Documentation
Start typing to search…

Reliability

High reliability requires more than HTTPS and authentication. This page outlines how to handle validation errors, retries, idempotency and queueing so your publisher can deliver receipts safely at scale.

Error handling

422 Unprocessable Entity

MARcet validates every DigitalReceipt on ingestion. If validation fails, the API returns 422 with structured details (schema and/or business-rule errors).

Publisher requirements:

  • Do not retry blindly. Inspect the validation details, correct the payload, and then re-submit.
  • Keep the same receipt identifier if the business transaction is unchanged; use a new identifier only if the business transaction changed.
  • Log and surface 422 events (include correlation/receipt IDs and validation codes) so operators can act.
  • Pre-validate locally (XSD/schema plus basic business rules) to reduce 422 rates.

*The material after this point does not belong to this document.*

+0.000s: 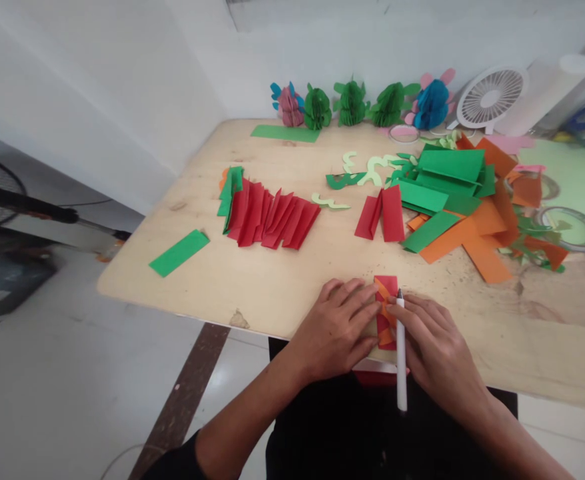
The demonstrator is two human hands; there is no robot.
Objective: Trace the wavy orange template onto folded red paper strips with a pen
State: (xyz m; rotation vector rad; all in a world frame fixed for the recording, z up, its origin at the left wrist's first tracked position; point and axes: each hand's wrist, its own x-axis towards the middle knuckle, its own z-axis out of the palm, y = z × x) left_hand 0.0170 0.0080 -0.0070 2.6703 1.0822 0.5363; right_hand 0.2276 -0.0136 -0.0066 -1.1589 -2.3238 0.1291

Transient errors (429/5xx)

  • Retry with exponential backoff and jitter; honour Retry-After when present.
  • Cap retries and alert on exhaustion.
  • Keep POSTs idempotent so repeated attempts are safe.
What to log on 422
Include: timestamp, environment, receipt/transaction identifier, HTTP status 422, validation codes/messages, and a short classification (e.g., schema vs business rule). This enables fast triage and trend analysis.

Idempotency (required)

Use a stable, unique identifier per posted receipt so the server can treat repeated POSTs as the same request.

Guidelines:

  • The same identifier must not be reused for different business transactions.
  • Store server responses keyed by this identifier so your publisher can safely resume after failures.
  • Include the identifier consistently in logs, error reports and callbacks (if used).

Queueing & flow control

Publishers must implement basic queueing to survive temporary outages, rate limits and backpressure without data loss.

Minimum recommendations:

  • Outbound queue. Buffer receipts until the API acknowledges acceptance.
  • Durability. Queue state survives restarts and network outages.
  • Concurrency limits. Throttle workers to a safe level; increase gradually while monitoring 422/429/5xx.
  • Dead-letter queue (DLQ). Route permanently failing items (e.g., repeated 422 after correction attempts) for manual review.
  • At-least-once delivery + idempotency. Combined, this yields effectively once-only processing.
  • Observability. Track queue depth, age of oldest item, retry counts and error rates.
  • Persist the queue on disk or another durable store so restarts and outages do not lose data.
Retry policy checklist
Use exponential backoff with jitter; honour Retry-After; limit total attempts; reset backoff after a successful call; distinguish 422 (fix-and-retry after correction) from 429/5xx (automatic retry).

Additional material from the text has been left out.